210 R.I. Code R. 210-RICR-30-05-2.22

Current through December 3, 2024
Section 210-RICR-30-05-2.22 - Overview of RHP
A. Individuals enrolled in RHP receive the full scope of services covered under the Medicaid State Plan and the State's Section 1115 waiver, unless otherwise indicated. Covered services may be provided through the MCO or through the fee-for-service delivery system if the service is "out-of-plan" - that is, not included in the MCO but covered under Medicaid. Fee-for-service benefits may be furnished either by the managed care provider or by any participating provider. Rules of prior authorization apply to any service required by EOHHS. In response to the novel Coronavirus Disease (COVID-19), EOHHS will temporarily suspend most prior authorization requirements.
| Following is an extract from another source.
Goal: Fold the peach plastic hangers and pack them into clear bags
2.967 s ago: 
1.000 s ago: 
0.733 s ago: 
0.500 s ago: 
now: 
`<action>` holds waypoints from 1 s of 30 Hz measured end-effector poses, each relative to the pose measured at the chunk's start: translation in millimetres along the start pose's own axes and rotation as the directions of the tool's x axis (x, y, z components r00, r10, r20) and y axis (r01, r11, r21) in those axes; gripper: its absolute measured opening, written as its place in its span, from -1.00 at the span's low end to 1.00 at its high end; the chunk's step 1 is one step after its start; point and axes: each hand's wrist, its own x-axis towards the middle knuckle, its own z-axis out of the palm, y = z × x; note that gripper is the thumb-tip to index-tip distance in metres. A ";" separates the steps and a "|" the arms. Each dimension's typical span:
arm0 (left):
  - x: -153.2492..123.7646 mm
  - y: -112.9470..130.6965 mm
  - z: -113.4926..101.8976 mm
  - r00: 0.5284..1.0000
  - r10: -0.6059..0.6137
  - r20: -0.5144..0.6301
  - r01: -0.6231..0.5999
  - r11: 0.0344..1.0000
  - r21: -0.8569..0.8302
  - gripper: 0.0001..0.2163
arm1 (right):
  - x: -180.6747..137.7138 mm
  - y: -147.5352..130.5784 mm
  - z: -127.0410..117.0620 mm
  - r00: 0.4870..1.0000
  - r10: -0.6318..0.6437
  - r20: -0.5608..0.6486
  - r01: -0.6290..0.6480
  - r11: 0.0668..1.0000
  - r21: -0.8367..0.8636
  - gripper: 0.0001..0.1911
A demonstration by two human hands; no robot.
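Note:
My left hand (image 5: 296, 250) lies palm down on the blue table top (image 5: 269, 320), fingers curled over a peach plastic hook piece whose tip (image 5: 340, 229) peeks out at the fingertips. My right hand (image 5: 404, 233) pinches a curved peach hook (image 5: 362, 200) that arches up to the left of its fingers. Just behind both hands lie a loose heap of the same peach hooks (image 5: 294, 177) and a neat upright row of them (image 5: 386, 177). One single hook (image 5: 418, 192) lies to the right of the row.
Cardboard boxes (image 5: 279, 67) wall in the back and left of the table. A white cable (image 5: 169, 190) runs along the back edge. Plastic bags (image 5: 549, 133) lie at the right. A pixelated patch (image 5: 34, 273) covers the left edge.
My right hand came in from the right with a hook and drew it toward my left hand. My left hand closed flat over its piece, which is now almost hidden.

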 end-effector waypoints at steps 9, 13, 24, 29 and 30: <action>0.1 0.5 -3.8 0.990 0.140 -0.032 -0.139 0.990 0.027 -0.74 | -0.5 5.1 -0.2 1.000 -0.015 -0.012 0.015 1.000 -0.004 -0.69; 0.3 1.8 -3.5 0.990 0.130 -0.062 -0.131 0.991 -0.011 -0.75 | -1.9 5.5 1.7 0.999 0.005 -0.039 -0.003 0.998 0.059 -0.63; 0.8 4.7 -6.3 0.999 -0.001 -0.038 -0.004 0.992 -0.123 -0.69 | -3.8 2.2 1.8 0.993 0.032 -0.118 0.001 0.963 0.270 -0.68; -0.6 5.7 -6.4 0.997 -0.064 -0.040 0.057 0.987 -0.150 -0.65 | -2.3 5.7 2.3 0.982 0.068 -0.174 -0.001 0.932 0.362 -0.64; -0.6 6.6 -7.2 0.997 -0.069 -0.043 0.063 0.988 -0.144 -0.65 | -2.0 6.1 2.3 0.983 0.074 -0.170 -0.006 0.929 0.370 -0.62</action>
Effective October 1, 2021, prior authorization requirements will be reinstated for all services except for behavioral healthcare services. Effective January 1, 2022, prior authorizations will be reinstated for behavioral healthcare services. Each RHP member selects a primary care provider (PCP) who performs the necessary medical care and coordinates referrals to specialty care. The primary care provider orders treatment determined to be medically necessary in accordance with MCO policies.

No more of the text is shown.